What started with a single NVIDIA RTX 3090 just two years ago has officially evolved into an open-source hardware milestone.
Independent hardware engineer Max Zanoga (@zanoga) has successfully built a 32-GPU local AI cluster completely from scratch. Running a massive 768GB of VRAM across four independent server nodes, this setup marks the world's first documented personal AI datacenter of this exact configuration. It bridges the gap between commercial-grade computing and off-grid "solarpunk" sustainability.
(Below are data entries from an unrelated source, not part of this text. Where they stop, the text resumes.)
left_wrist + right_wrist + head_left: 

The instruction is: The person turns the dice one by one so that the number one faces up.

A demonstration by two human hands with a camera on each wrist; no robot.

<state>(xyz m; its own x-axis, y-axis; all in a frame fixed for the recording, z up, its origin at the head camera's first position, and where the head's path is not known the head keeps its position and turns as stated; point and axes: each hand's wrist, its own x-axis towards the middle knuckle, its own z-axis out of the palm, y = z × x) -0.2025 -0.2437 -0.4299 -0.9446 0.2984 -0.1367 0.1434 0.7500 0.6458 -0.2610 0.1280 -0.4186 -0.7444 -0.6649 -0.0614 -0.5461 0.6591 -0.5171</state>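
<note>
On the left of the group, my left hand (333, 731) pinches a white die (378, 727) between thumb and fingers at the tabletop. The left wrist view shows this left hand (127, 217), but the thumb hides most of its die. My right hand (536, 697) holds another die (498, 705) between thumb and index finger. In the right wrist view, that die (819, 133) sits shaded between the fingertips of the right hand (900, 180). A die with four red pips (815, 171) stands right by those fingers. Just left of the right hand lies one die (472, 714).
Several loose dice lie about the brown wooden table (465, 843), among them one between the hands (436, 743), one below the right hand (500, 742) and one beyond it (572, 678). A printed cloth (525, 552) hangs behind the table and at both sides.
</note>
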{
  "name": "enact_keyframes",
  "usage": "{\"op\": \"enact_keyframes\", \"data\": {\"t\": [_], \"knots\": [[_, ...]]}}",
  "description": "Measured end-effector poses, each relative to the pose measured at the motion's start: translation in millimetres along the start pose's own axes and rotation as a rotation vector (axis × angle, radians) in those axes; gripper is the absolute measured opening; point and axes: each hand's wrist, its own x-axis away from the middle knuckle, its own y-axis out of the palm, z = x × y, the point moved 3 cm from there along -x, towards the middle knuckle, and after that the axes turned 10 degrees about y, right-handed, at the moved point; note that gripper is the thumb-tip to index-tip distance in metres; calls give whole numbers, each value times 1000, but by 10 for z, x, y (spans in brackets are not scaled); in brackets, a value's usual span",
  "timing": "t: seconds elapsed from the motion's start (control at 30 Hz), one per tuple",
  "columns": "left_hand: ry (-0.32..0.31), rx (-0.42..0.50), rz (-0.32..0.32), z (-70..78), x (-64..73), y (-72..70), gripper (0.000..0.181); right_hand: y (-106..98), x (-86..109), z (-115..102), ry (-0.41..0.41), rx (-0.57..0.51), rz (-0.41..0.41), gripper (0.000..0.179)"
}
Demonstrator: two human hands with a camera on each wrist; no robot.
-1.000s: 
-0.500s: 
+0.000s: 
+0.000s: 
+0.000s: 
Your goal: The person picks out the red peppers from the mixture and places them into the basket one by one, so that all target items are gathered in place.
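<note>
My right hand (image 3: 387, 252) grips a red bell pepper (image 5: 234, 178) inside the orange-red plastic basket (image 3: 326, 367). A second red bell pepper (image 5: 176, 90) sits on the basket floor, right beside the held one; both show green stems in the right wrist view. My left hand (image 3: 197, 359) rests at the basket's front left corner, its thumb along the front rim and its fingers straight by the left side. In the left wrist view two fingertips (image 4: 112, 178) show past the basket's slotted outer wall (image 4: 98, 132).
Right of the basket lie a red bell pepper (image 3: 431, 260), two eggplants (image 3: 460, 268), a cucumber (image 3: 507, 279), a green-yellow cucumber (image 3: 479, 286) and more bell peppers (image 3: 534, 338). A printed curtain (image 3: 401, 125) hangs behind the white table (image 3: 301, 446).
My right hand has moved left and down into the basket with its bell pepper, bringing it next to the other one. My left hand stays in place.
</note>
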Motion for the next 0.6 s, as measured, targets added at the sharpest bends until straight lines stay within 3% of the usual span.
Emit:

Here is exactly how he did it, the technical hurdles he overcame, and why this sets a new benchmark for personal AI infrastructure.
π The Evolution: From Gamer Rigs to Server Nodes
Like many great homelab projects, Max's journey was a gradual escalation:
The Spark: A single RTX 3090 purchased for local AI experimentation.
The VRAM Wall: Realizing he needed more memory, he quickly expanded to two, then four cards.
The PCIe Bottleneck: At six cards, consumer motherboards ran out of PCIe lanes. Max upgraded to an ASUS ROMED8-2T motherboard to accommodate the expansion.
The Cluster Dream: Once the first 6-GPU node was complete, Max set his sights on linking multiple independent servers into a unified cluster.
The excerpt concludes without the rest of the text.